Prompt:
Report every line below that has the string "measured" in it.
▽
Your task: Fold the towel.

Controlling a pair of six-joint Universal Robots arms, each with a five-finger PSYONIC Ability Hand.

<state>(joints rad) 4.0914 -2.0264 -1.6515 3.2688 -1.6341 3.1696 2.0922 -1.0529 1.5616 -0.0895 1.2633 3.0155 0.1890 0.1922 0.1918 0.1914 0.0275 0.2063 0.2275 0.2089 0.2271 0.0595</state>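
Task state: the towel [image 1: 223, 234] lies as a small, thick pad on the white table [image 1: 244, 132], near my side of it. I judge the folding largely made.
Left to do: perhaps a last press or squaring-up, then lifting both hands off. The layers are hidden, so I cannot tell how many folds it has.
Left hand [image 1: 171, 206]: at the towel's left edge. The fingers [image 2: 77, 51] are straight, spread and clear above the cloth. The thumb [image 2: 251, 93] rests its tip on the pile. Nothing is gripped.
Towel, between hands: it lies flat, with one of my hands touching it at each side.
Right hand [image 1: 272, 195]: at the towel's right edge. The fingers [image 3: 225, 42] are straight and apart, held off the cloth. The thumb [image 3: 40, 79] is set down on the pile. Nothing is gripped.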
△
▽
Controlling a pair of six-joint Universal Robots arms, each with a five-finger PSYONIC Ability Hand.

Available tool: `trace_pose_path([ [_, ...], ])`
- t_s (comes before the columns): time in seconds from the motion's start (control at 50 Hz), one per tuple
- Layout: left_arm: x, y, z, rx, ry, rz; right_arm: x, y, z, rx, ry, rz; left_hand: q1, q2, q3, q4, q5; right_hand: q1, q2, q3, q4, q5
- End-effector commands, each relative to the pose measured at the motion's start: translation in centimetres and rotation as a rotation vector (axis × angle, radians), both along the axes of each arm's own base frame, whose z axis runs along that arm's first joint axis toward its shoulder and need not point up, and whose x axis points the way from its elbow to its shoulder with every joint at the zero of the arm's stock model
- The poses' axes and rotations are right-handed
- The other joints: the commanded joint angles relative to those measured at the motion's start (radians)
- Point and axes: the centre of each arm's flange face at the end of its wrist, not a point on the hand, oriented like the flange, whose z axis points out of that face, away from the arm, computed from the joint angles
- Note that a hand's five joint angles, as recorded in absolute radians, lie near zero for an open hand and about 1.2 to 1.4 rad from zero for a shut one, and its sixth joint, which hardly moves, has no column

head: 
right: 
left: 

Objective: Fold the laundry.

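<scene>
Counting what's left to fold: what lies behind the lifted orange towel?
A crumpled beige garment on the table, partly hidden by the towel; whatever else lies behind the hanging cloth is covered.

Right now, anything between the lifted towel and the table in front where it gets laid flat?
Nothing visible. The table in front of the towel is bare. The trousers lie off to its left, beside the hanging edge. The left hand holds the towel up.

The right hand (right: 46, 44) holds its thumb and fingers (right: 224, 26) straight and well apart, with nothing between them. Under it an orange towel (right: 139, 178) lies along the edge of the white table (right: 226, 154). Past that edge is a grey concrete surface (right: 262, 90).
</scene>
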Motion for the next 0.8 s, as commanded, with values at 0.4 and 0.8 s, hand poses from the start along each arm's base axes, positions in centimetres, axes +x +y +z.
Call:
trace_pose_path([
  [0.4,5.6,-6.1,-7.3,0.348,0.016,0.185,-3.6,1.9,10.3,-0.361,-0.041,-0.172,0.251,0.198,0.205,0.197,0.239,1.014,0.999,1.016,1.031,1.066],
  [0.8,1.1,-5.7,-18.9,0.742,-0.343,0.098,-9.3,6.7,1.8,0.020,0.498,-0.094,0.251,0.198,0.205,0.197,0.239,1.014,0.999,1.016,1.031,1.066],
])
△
Solved problem:
- End-effector commands, each relative to the pose measured at the motion's start: translation in centimetres and rotation as a rotation vector (axis × angle, radians), both along the axes of each arm's own base frame, whose z axis runs along that arm's first joint axis toward its shoulder and need not point up, and whose x axis points the way from its elbow to its shoulder with every joint at the zero of the arm's stock model
- The other joints: the commanded joint angles relative to those measured at the motion's start (radians)

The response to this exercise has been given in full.